• PROBLEM REQUIREMENTS: Exactly how many lines of the data below include the string "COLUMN"? State the number and nothing more.

BEGIN PROVIDED MATERIAL

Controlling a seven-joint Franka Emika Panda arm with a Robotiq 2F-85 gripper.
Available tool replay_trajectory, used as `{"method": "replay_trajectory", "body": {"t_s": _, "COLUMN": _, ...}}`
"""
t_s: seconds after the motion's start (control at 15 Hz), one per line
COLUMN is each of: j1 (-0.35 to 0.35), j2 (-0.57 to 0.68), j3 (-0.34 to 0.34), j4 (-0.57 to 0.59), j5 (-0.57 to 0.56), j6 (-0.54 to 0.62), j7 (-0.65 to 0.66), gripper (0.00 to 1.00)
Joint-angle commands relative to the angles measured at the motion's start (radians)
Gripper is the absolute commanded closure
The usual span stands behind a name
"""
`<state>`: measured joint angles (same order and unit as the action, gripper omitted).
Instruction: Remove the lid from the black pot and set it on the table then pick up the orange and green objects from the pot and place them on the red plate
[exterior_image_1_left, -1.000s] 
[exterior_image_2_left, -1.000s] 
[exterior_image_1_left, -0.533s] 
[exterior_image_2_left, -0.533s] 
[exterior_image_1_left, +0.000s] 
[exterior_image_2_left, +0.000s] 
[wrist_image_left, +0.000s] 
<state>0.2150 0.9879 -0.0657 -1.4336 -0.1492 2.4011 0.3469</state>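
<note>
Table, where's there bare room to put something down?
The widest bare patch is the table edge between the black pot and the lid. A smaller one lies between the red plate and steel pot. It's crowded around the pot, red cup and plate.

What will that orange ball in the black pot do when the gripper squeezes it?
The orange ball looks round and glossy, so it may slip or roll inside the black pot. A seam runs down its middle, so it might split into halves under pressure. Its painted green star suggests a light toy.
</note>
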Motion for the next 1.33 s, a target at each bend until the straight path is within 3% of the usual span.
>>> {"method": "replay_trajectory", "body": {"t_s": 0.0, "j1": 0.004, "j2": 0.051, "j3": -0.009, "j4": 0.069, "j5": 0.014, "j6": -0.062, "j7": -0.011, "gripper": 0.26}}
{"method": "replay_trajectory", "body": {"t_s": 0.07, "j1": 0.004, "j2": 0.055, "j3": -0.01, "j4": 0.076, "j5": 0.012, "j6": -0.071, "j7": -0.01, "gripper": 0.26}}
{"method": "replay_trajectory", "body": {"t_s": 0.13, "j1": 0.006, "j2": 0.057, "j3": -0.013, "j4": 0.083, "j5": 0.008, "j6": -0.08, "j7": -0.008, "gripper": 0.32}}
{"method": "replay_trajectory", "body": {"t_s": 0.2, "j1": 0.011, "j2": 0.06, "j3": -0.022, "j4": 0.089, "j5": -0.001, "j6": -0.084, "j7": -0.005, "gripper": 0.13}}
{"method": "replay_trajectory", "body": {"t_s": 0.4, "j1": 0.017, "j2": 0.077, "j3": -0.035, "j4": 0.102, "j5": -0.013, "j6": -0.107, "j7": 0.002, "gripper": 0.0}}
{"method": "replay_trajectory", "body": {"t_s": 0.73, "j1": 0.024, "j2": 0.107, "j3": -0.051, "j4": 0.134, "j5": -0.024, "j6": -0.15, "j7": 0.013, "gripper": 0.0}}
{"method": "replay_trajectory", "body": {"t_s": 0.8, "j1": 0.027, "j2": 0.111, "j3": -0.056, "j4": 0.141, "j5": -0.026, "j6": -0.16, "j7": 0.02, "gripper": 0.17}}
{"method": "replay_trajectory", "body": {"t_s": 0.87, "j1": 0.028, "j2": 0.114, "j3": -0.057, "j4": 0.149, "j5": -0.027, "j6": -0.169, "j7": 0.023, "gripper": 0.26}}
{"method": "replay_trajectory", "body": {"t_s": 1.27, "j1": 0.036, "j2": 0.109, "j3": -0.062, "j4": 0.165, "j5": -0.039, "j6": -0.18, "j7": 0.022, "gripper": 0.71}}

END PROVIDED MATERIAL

• RESULT FOR THIS EXERCISE: 2